▶ **What you need to do**
Leave out the pictures, and retype only the lines from the beginning of the material through the line that contains "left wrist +", including both.

▶ **Source records**
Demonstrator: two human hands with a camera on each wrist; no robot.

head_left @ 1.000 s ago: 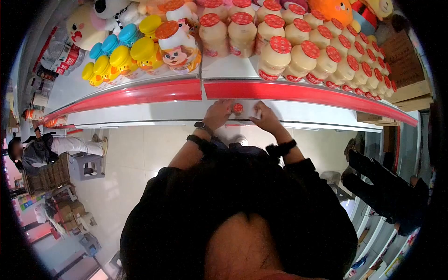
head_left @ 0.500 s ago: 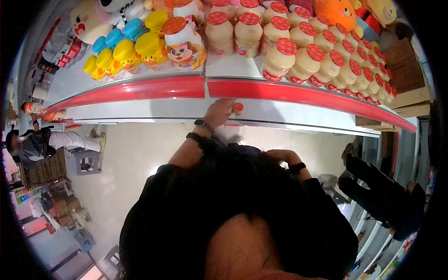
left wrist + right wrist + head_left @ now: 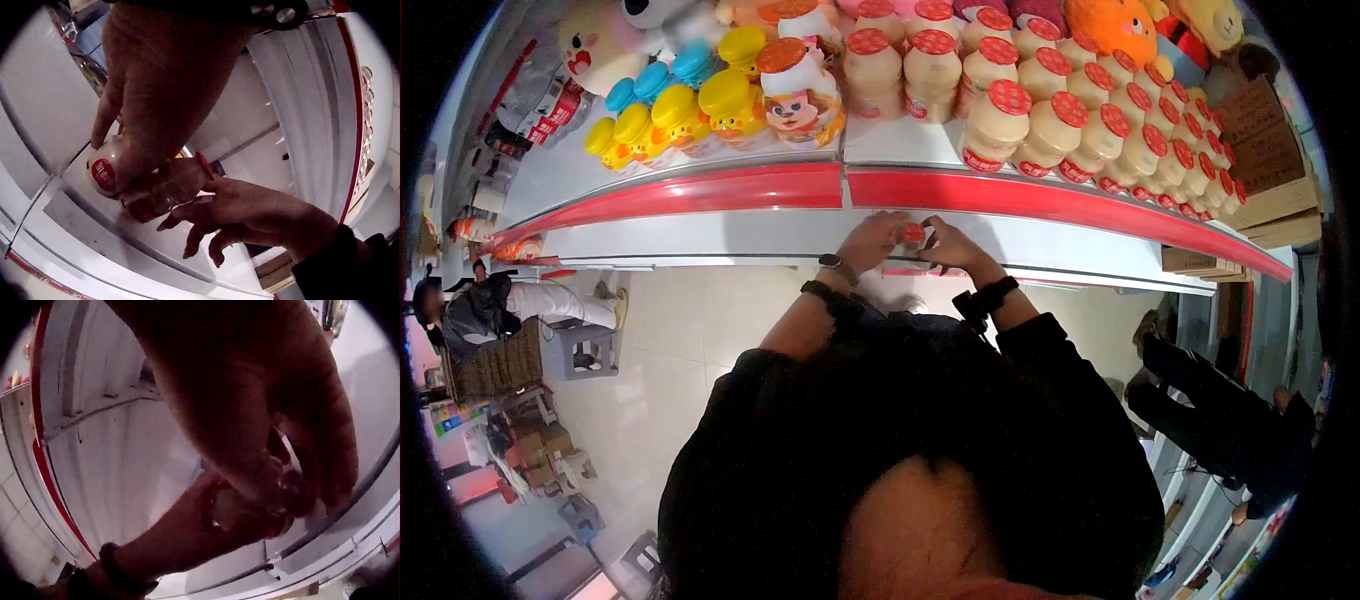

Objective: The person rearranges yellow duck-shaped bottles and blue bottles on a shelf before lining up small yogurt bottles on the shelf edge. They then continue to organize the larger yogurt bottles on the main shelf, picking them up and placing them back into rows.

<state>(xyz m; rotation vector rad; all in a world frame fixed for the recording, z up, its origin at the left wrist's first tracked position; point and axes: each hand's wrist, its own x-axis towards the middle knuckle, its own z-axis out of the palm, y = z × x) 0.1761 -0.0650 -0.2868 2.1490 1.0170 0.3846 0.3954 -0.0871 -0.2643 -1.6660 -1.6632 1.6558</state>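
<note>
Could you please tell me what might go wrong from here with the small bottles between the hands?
The clear red-capped bottle leans at an angle between the left hand and right hand, so it might slip or tip. The pale bottle is close beside it and could get knocked. The ledge is narrow, so a dropped bottle might roll off its front edge.
</note>
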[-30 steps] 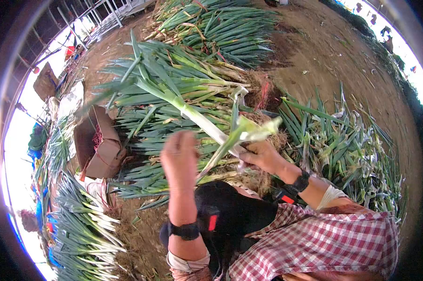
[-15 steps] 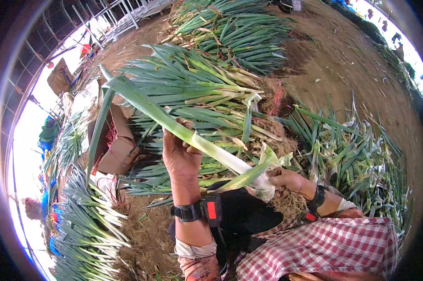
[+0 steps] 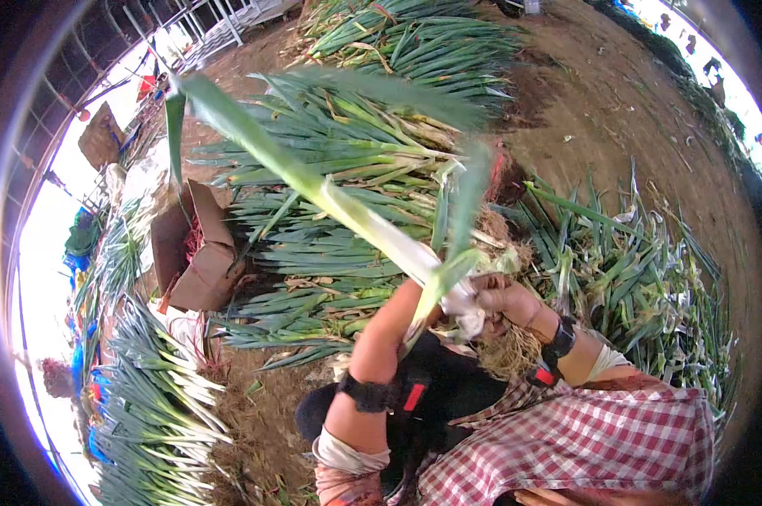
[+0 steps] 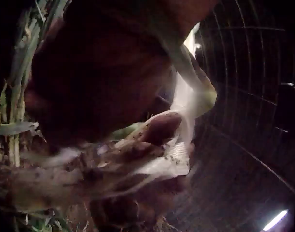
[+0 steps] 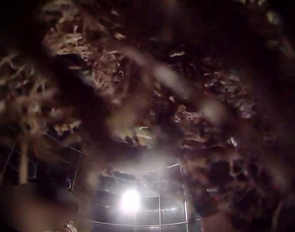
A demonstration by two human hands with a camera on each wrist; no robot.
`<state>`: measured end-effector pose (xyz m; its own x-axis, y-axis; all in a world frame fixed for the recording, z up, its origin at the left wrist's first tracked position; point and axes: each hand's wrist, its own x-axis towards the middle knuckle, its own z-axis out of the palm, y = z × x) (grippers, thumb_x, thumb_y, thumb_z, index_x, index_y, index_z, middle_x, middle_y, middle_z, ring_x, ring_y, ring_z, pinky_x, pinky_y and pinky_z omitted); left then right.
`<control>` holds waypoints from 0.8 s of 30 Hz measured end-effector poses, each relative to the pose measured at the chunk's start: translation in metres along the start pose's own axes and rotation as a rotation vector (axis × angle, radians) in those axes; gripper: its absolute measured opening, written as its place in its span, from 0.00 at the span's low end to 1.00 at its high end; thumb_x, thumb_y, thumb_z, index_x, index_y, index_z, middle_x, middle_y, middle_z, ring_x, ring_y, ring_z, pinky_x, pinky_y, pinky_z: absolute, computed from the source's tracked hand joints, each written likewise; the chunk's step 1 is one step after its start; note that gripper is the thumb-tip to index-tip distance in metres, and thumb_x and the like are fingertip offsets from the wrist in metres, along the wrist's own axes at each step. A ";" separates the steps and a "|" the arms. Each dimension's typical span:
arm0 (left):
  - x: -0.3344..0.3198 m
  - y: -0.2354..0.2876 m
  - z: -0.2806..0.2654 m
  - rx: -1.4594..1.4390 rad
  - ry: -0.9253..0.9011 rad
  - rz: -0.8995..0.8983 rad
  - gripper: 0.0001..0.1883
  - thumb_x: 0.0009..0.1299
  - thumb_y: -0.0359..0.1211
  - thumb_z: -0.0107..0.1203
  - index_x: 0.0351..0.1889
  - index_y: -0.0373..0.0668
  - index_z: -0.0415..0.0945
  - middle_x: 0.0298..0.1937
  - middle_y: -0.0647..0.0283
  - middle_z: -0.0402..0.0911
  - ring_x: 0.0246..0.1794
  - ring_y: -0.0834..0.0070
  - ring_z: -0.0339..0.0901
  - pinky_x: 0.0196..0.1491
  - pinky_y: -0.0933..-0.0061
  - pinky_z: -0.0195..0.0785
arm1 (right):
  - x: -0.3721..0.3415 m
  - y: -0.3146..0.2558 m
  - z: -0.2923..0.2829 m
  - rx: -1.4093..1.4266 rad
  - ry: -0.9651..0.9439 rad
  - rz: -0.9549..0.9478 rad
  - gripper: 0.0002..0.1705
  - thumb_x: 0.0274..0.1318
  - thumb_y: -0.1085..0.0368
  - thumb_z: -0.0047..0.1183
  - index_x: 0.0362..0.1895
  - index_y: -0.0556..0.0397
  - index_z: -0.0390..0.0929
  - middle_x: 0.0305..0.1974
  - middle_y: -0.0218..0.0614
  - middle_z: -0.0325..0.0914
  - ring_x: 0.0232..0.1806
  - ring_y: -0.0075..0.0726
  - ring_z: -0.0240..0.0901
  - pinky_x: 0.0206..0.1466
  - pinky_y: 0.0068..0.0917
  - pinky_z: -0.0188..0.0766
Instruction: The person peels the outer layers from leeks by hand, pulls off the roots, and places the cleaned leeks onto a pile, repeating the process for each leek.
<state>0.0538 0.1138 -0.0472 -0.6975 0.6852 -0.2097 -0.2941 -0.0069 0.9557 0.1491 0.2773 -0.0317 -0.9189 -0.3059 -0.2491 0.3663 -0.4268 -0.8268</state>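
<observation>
A thick leek (image 3: 381,232) slants across the head view, green leaves up at the left and white base toward the lap. My right hand (image 3: 511,299) grips its base just above the bushy roots (image 3: 511,350). My left hand (image 3: 398,312) is low beside the white base, its fingers hidden behind a loose outer leaf (image 3: 444,278) that folds down there. In the left wrist view that hand (image 4: 104,77) is a large dark shape close to the white stem (image 4: 183,96); I cannot tell whether it pinches anything. Roots (image 5: 104,67) fill the dim right wrist view.
Rows of untrimmed leeks (image 3: 313,253) lie ahead, roots to the right. At the right is a heap of stripped leaves (image 3: 625,278). White-stemmed leeks (image 3: 161,413) lie at the lower left, below a cardboard box (image 3: 208,282) holding red ties.
My left hand has moved down from the middle of the leek toward its base. A blurred green leaf now sweeps above the base. The right hand still holds the root end.
</observation>
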 end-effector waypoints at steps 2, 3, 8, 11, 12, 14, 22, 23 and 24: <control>-0.001 -0.003 -0.013 0.576 0.101 -0.190 0.14 0.58 0.35 0.49 0.37 0.34 0.73 0.35 0.51 0.76 0.38 0.59 0.73 0.43 0.65 0.64 | 0.008 0.007 -0.012 0.001 0.090 -0.078 0.19 0.46 0.57 0.54 0.40 0.55 0.70 0.24 0.28 0.73 0.18 0.16 0.65 0.15 0.15 0.60; -0.005 0.001 -0.033 0.906 0.128 0.102 0.16 0.62 0.39 0.46 0.41 0.37 0.72 0.35 0.58 0.73 0.35 0.71 0.68 0.44 0.73 0.61 | 0.004 0.000 -0.013 -0.003 0.092 -0.086 0.19 0.46 0.57 0.54 0.40 0.55 0.70 0.24 0.28 0.73 0.18 0.16 0.65 0.15 0.15 0.60; -0.019 0.062 -0.053 -0.497 0.512 0.400 0.20 0.66 0.37 0.45 0.53 0.36 0.62 0.48 0.59 0.70 0.50 0.71 0.66 0.48 0.66 0.62 | -0.010 -0.014 -0.014 -0.110 0.098 0.062 0.18 0.47 0.60 0.53 0.41 0.56 0.70 0.24 0.29 0.73 0.17 0.18 0.68 0.17 0.15 0.65; -0.019 0.067 -0.048 -0.587 0.436 0.546 0.18 0.65 0.34 0.46 0.51 0.34 0.63 0.44 0.59 0.72 0.45 0.71 0.70 0.44 0.69 0.66 | -0.011 -0.013 -0.004 -0.126 0.133 0.155 0.18 0.48 0.60 0.52 0.40 0.59 0.69 0.22 0.30 0.72 0.17 0.19 0.68 0.17 0.16 0.66; -0.019 0.068 -0.047 -0.539 0.442 0.599 0.17 0.65 0.31 0.47 0.49 0.34 0.64 0.42 0.59 0.73 0.42 0.72 0.72 0.42 0.72 0.68 | -0.010 -0.005 -0.005 -0.111 0.089 0.161 0.18 0.48 0.60 0.52 0.40 0.59 0.69 0.22 0.30 0.72 0.17 0.18 0.68 0.17 0.15 0.65; -0.017 0.059 -0.053 -0.564 0.504 0.568 0.15 0.64 0.30 0.49 0.46 0.34 0.66 0.40 0.60 0.74 0.39 0.73 0.73 0.40 0.74 0.69 | -0.008 0.002 -0.007 -0.089 0.047 0.205 0.19 0.48 0.59 0.53 0.41 0.59 0.70 0.23 0.29 0.73 0.17 0.16 0.67 0.17 0.13 0.63; -0.021 0.056 -0.058 -0.642 0.496 0.589 0.06 0.61 0.27 0.51 0.36 0.39 0.71 0.32 0.64 0.75 0.29 0.78 0.73 0.32 0.81 0.66 | -0.006 0.005 -0.001 -0.104 0.060 0.188 0.20 0.49 0.58 0.51 0.42 0.59 0.70 0.22 0.28 0.73 0.17 0.14 0.65 0.17 0.10 0.59; -0.023 0.058 -0.059 -0.642 0.494 0.589 0.06 0.61 0.27 0.51 0.36 0.39 0.71 0.32 0.64 0.75 0.29 0.78 0.73 0.32 0.81 0.66 | -0.007 0.005 -0.001 -0.121 0.060 0.161 0.20 0.49 0.57 0.51 0.42 0.59 0.70 0.22 0.28 0.73 0.18 0.13 0.65 0.17 0.10 0.58; -0.026 0.062 -0.058 -0.379 0.536 0.605 0.05 0.62 0.26 0.49 0.35 0.37 0.70 0.32 0.65 0.75 0.29 0.79 0.72 0.33 0.80 0.66 | -0.006 0.003 0.002 -0.120 0.062 0.159 0.20 0.49 0.57 0.51 0.42 0.59 0.70 0.22 0.28 0.73 0.18 0.13 0.65 0.17 0.10 0.58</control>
<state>0.0158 0.0527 0.0052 -0.9873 0.0545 0.1492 0.0932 -0.5622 0.8218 0.1555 0.2758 -0.0314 -0.8594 -0.3066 -0.4093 0.4911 -0.2716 -0.8277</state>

▶ **Answer to the exercise**
Demonstrator: two human hands with a camera on each wrist; no robot.

head_left @ 1.000 s ago: 
head_left @ 0.500 s ago: 
left wrist + right wrist + head_left @ now: 

There is nothing more to the exercise.